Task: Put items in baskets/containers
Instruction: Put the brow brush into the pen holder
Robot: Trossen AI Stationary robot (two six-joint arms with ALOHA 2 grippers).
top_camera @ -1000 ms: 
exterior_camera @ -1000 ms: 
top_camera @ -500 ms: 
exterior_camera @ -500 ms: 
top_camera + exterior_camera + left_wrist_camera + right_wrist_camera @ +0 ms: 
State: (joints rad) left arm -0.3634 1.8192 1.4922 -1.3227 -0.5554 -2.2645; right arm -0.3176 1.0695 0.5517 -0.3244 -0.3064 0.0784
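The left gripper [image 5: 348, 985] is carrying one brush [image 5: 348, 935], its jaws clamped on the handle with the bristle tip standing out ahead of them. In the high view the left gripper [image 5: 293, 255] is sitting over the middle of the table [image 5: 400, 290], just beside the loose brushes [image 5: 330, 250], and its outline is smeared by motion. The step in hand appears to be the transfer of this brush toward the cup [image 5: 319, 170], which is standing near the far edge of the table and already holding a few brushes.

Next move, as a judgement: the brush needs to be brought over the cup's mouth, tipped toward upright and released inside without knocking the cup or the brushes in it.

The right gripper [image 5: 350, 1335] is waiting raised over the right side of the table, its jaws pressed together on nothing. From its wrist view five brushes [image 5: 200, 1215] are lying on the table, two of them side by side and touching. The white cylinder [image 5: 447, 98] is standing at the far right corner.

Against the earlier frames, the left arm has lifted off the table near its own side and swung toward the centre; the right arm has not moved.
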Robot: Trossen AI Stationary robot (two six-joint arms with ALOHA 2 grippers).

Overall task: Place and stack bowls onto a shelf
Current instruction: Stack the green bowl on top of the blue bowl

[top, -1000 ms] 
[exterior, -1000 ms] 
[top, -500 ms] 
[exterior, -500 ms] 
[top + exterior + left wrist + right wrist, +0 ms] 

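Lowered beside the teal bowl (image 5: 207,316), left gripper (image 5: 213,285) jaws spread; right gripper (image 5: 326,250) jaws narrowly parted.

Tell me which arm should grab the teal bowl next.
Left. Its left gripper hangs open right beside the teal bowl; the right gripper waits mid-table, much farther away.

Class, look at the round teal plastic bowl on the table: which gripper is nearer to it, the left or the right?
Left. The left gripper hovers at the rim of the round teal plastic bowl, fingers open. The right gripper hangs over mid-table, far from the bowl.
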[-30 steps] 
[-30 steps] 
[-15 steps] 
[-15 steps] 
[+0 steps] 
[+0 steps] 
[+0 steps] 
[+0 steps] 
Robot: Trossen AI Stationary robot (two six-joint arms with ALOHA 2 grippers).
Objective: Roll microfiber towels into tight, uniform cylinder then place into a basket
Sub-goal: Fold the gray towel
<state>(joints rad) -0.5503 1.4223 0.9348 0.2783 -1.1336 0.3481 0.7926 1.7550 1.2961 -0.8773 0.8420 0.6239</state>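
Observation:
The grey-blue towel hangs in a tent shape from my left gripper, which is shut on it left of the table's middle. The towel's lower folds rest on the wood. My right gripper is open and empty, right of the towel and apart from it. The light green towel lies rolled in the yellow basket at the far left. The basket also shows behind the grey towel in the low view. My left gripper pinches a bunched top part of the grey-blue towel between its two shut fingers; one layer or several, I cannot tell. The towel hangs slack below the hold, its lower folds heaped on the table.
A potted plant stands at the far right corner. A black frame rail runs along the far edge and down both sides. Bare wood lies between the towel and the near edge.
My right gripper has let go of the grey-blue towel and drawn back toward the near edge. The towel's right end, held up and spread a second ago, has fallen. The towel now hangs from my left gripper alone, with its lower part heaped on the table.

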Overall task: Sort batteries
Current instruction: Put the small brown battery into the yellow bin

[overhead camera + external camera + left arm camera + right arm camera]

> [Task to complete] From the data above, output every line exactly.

> [Answer section]
Task: Put items in baskets/containers
Instruction: Put the brow brush into the pen holder
Robot: Trossen AI Stationary robot (two six-joint arms with ALOHA 2 grippers).
top_camera @ -1000 ms: 
exterior_camera @ -1000 ms: 
top_camera @ -500 ms: 
exterior_camera @ -500 ms: 
top_camera + exterior_camera + left_wrist_camera + right_wrist_camera @ +0 ms: 
State: (joints rad) left arm -0.3634 1.8192 1.4922 -1.3227 -0.5554 -2.2645; right arm -0.3176 1.0695 0.5517 -0.3244 -0.3064 0.0784
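The left gripper [image 5: 348, 985] is carrying one brush [image 5: 348, 935], its jaws clamped on the handle with the bristle tip standing out ahead of them. In the high view the left gripper [image 5: 293, 255] is sitting over the middle of the table [image 5: 400, 290], just beside the loose brushes [image 5: 330, 250], and its outline is smeared by motion. The step in hand appears to be the transfer of this brush toward the cup [image 5: 319, 170], which is standing near the far edge of the table and already holding a few brushes.

Next move, as a judgement: the brush needs to be brought over the cup's mouth, tipped toward upright and released inside without knocking the cup or the brushes in it.

The right gripper [image 5: 350, 1335] is waiting raised over the right side of the table, its jaws pressed together on nothing. From its wrist view five brushes [image 5: 200, 1215] are lying on the table, two of them side by side and touching. The white cylinder [image 5: 447, 98] is standing at the far right corner.

Against the earlier frames, the left arm has lifted off the table near its own side and swung toward the centre; the right arm has not moved.
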Robot: Trossen AI Stationary robot (two six-joint arms with ALOHA 2 grippers).

Overall task: Place and stack bowls onto a shelf
Current instruction: Stack the green bowl on top of the blue bowl

[top, -1000 ms] 
[exterior, -1000 ms] 
[top, -500 ms] 
[exterior, -500 ms] 
[top + exterior + left wrist + right wrist, +0 ms] 

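Lowered beside the teal bowl (image 5: 207,316), left gripper (image 5: 213,285) jaws spread; right gripper (image 5: 326,250) jaws narrowly parted.

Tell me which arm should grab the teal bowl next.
Left. Its left gripper hangs open right beside the teal bowl; the right gripper waits mid-table, much farther away.

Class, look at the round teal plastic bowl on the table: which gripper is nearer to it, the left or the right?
Left. The left gripper hovers at the rim of the round teal plastic bowl, fingers open. The right gripper hangs over mid-table, far from the bowl.
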[-30 steps] 
[-30 steps] 
[-15 steps] 
[-15 steps] 
[+0 steps] 
[+0 steps] 
[+0 steps] 
[+0 steps] 
Robot: Trossen AI Stationary robot (two six-joint arms with ALOHA 2 grippers).
Objective: Roll microfiber towels into tight, uniform cylinder then place into a basket
Sub-goal: Fold the gray towel
<state>(joints rad) -0.5503 1.4223 0.9348 0.2783 -1.1336 0.3481 0.7926 1.7550 1.2961 -0.8773 0.8420 0.6239</state>
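Observation:
The grey-blue towel hangs in a tent shape from my left gripper, which is shut on it left of the table's middle. The towel's lower folds rest on the wood. My right gripper is open and empty, right of the towel and apart from it. The light green towel lies rolled in the yellow basket at the far left. The basket also shows behind the grey towel in the low view. My left gripper pinches a bunched top part of the grey-blue towel between its two shut fingers; one layer or several, I cannot tell. The towel hangs slack below the hold, its lower folds heaped on the table.
A potted plant stands at the far right corner. A black frame rail runs along the far edge and down both sides. Bare wood lies between the towel and the near edge.
My right gripper has let go of the grey-blue towel and drawn back toward the near edge. The towel's right end, held up and spread a second ago, has fallen. The towel now hangs from my left gripper alone, with its lower part heaped on the table.
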
Overall task: Sort batteries
Current instruction: Put the small brown battery into the yellow bin

[overhead camera + external camera + left arm camera + right arm camera]

There is no additional output for this exercise.